Does missing functools.wraps affect tools beyond help(), like Sphinx, mypy, or IDEs?

Yes, and the impact is broader than many developers realize. Sphinx and pdoc both call inspect.signature() and read __doc__ to generate API documentation — a missing functools.wraps produces documentation pages showing wrapper(*args, **kwargs) with no docstring. mypy and pyright special-case the @functools.wraps decorator to propagate the original function's type signature to the wrapper; without it, both infer (*args: Any, **kwargs: Any) -> Any and all type safety for callers is lost. VS Code (Pylance) and PyCharm read the same attributes to populate parameter hints and hover documentation. Jupyter's ? operator calls inspect.getdoc(). A decorator missing functools.wraps silently degrades every one of these tools at once.

Key Takeaways

  1. help() reads three sources from the function object. It gets the name from __name__, the parameter list from inspect.signature(), and the docstring from __doc__. Decorators break all three by replacing the original function with a wrapper that has its own values for each attribute.

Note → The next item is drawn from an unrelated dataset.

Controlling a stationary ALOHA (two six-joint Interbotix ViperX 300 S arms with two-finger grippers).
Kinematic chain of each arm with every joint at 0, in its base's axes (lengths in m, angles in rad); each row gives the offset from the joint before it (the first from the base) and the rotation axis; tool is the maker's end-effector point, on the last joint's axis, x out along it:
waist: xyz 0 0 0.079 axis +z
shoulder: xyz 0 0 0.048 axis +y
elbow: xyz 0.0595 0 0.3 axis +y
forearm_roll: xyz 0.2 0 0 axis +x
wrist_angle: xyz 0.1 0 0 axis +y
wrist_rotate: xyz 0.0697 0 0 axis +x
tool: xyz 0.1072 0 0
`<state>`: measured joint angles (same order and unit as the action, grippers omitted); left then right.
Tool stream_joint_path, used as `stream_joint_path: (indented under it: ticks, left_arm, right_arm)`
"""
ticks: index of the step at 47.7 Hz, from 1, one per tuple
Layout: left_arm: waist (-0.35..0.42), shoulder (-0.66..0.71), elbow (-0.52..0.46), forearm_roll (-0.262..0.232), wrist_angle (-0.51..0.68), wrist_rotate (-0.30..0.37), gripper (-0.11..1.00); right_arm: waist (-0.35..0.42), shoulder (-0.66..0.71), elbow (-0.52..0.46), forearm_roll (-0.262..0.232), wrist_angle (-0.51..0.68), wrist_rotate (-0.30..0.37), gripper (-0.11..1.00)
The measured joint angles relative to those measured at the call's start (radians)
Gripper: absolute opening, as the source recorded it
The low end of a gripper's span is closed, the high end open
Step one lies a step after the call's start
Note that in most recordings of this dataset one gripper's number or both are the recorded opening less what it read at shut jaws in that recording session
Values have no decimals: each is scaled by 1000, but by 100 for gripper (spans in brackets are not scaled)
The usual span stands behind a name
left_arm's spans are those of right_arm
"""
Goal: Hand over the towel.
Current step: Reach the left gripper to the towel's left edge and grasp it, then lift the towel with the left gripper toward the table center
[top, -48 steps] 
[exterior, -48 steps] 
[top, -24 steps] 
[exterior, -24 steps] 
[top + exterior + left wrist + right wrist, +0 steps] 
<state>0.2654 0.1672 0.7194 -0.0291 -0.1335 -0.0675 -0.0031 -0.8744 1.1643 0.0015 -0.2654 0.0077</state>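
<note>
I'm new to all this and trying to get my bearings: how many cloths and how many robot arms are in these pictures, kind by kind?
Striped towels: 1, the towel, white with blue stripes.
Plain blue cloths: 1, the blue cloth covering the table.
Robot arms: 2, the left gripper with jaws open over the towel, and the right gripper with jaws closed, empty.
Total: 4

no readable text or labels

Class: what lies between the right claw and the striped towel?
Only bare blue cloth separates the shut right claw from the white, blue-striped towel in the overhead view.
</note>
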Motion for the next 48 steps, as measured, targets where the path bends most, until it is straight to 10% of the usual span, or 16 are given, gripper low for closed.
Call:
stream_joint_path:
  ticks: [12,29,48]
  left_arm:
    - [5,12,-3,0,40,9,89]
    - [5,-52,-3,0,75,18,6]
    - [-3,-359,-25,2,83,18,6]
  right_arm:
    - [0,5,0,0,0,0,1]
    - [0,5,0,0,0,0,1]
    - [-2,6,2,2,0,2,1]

  2. functools.wraps is the standard fix. Apply @functools.wraps(func) to the innermost wrapper function in your decorator. It copies __name__, __doc__, __qualname__, __module__, __annotations__, and __type_params__ (from Python 3.12 onward), and adds a __wrapped__ reference that inspect.signature() follows to retrieve the correct parameter list.

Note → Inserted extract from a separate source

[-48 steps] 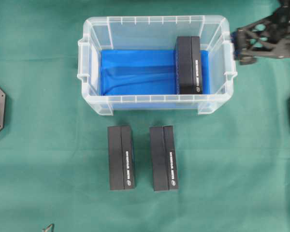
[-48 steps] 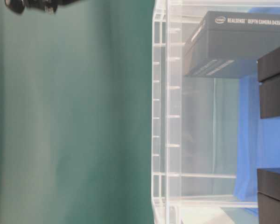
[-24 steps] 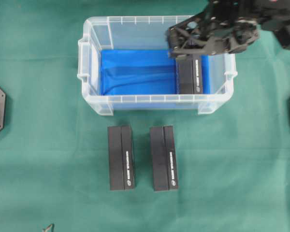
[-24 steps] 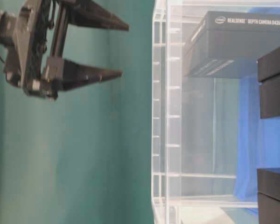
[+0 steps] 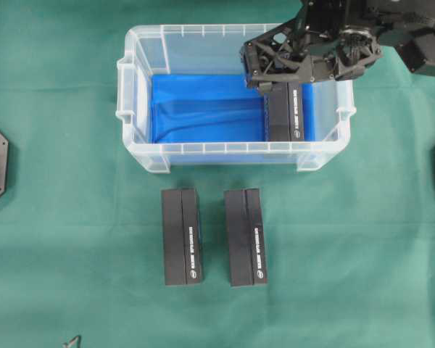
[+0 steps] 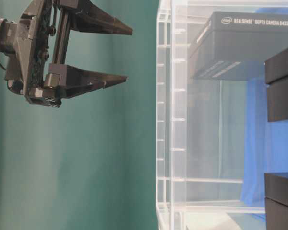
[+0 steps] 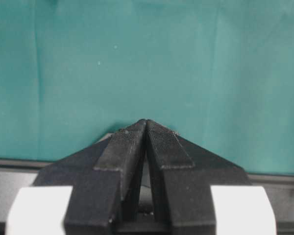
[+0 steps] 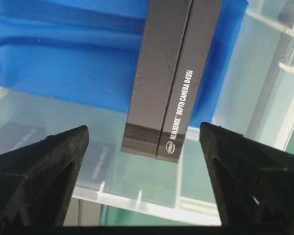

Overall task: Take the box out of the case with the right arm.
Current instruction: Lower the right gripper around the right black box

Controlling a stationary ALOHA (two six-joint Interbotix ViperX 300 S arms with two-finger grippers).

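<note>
Green cloth [image 5: 362,254] covered the table; on it I saw the case [image 5: 134,87], a clear plastic bin with a blue lining, sitting toward the far side in the overhead view. One black box [image 5: 285,112] lay flat inside it, hard against the right end of the blue floor, long axis running front to back. White lettering on it read as a RealSense depth camera D435i in the right wrist view [image 8: 169,83].

Right gripper [image 5: 255,71] hung over the far right part of the case, above the far end of that box, jaws spread wide and nothing between them. From table level [image 6: 127,52] I saw the two pointed fingers apart and clear of the case rim, tips aimed toward it, not touching. In the right wrist view [image 8: 142,142] the box sat between the two finger tips [image 8: 63,147], well below them, untouched.

Two more black boxes of the same kind lay on the cloth in front of the case, side by side and parallel with a gap between: left one [image 5: 182,237], right one [image 5: 246,238].

Left gripper [image 7: 146,125] showed only in its own wrist view, jaws pressed together, holding nothing, over bare green cloth.
</note>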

  3. For class-based decorators, call functools.update_wrapper(self, func) in __init__. This is the function that functools.wraps calls internally, adapted for use when there is no inner function to decorate.

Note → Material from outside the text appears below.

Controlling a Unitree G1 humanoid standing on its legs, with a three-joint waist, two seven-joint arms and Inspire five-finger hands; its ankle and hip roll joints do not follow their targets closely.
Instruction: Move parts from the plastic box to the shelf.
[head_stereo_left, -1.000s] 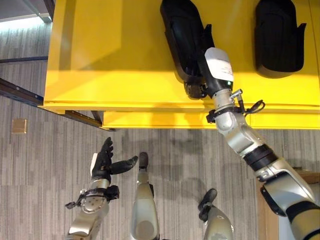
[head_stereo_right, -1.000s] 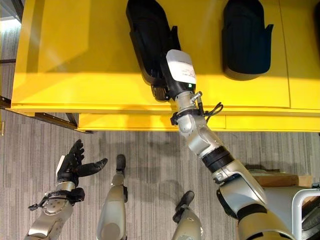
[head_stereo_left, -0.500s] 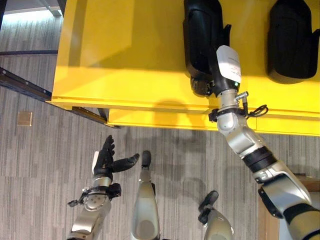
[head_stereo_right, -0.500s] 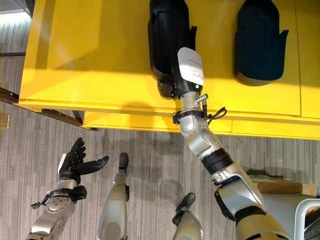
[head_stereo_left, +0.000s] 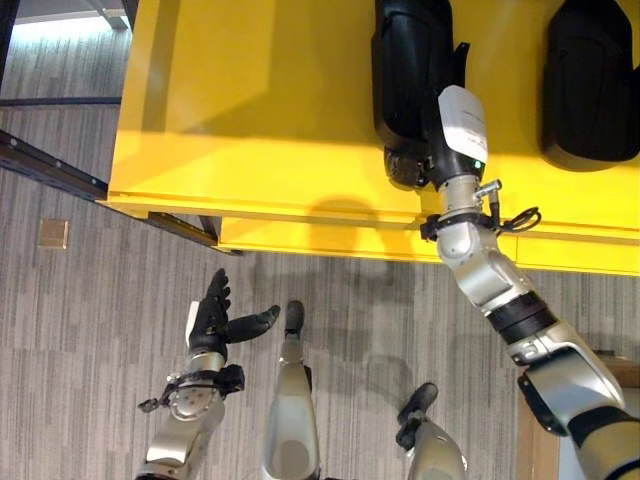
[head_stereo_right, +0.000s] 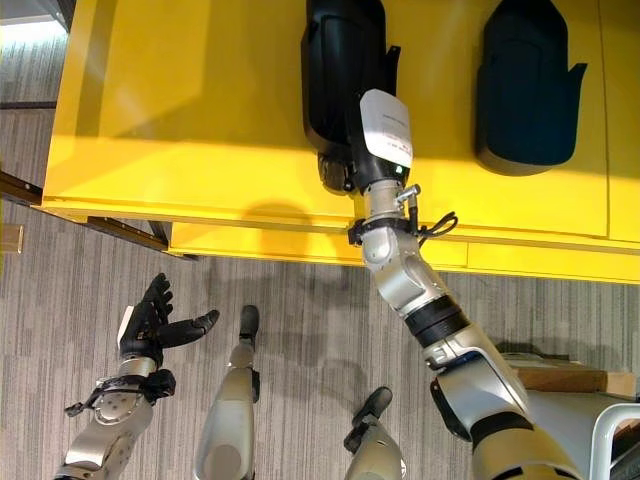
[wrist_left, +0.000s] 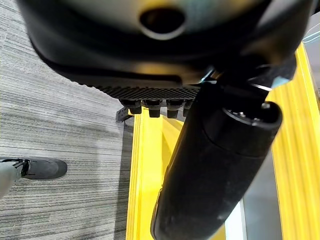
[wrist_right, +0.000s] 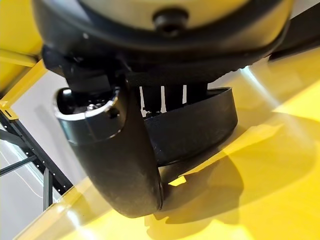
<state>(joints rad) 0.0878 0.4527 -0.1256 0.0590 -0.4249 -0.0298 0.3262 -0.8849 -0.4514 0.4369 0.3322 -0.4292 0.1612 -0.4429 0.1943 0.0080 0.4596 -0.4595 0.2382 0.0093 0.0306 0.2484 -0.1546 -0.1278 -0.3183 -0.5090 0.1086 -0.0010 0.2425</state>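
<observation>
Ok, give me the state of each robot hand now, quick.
Left robot hand: open, fingers relaxed, holding nothing, over the floor.
Right robot hand: at the near end of a black part on the yellow shelf; fingers hidden, cannot be told.

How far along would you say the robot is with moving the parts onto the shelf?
One black part already lies on the yellow shelf, clear of both hands. A second black part also rests on the shelf with the right hand at its near end; whether the fingers are curled round it cannot be told, so release is unconfirmed. The left hand hangs open over the floor, holding nothing. The plastic box is not visible, so what remains is unknown.
</observation>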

  4. For library code with edge cases, consider the wrapt library. It creates transparent object proxies that preserve signatures at the bytecode level and correctly handle @classmethod, @staticmethod, and descriptor protocols. Use it when your decorator will be applied to functions you do not control.
  5. Python 3.13 reverted the classmethod descriptor fix from 3.9. Always place decorators outside (above) @classmethod. This is the only stacking order that works consistently across all Python versions.
  6. functools.wraps does not fix inspect.getsource(). Because functools.wraps does not copy __code__, getsource() always returns the wrapper closure's source, not the original function's. Call inspect.getsource(func.__wrapped__) directly to access the original, or use wrapt for fully transparent source resolution.
  7. Verify decorator transparency in tests. Check that __name__, __doc__, __wrapped__, and inspect.signature() all reflect the original function. Catching metadata loss in automated tests prevents it from reaching production, where broken help() output erodes developer trust in the entire codebase.
  8. The impact extends beyond help(). Sphinx and pdoc use __doc__ and inspect.signature() to generate API documentation. mypy and pyright special-case functools.wraps to propagate the original function's type signature. VS Code (Pylance) and PyCharm populate parameter hints and hover docs from the same attributes. Jupyter's ? operator calls inspect.getdoc(). A decorator missing functools.wraps silently degrades every one of these tools at once.

Correct help() output is not a cosmetic concern. It is the primary way developers learn how to use functions in a codebase. When every decorated function in a project produces the same generic wrapper(*args, **kwargs) output with no docstring, the documentation system is effectively offline. The fix costs one line of code per decorator. There is no reason to ship a decorator without it.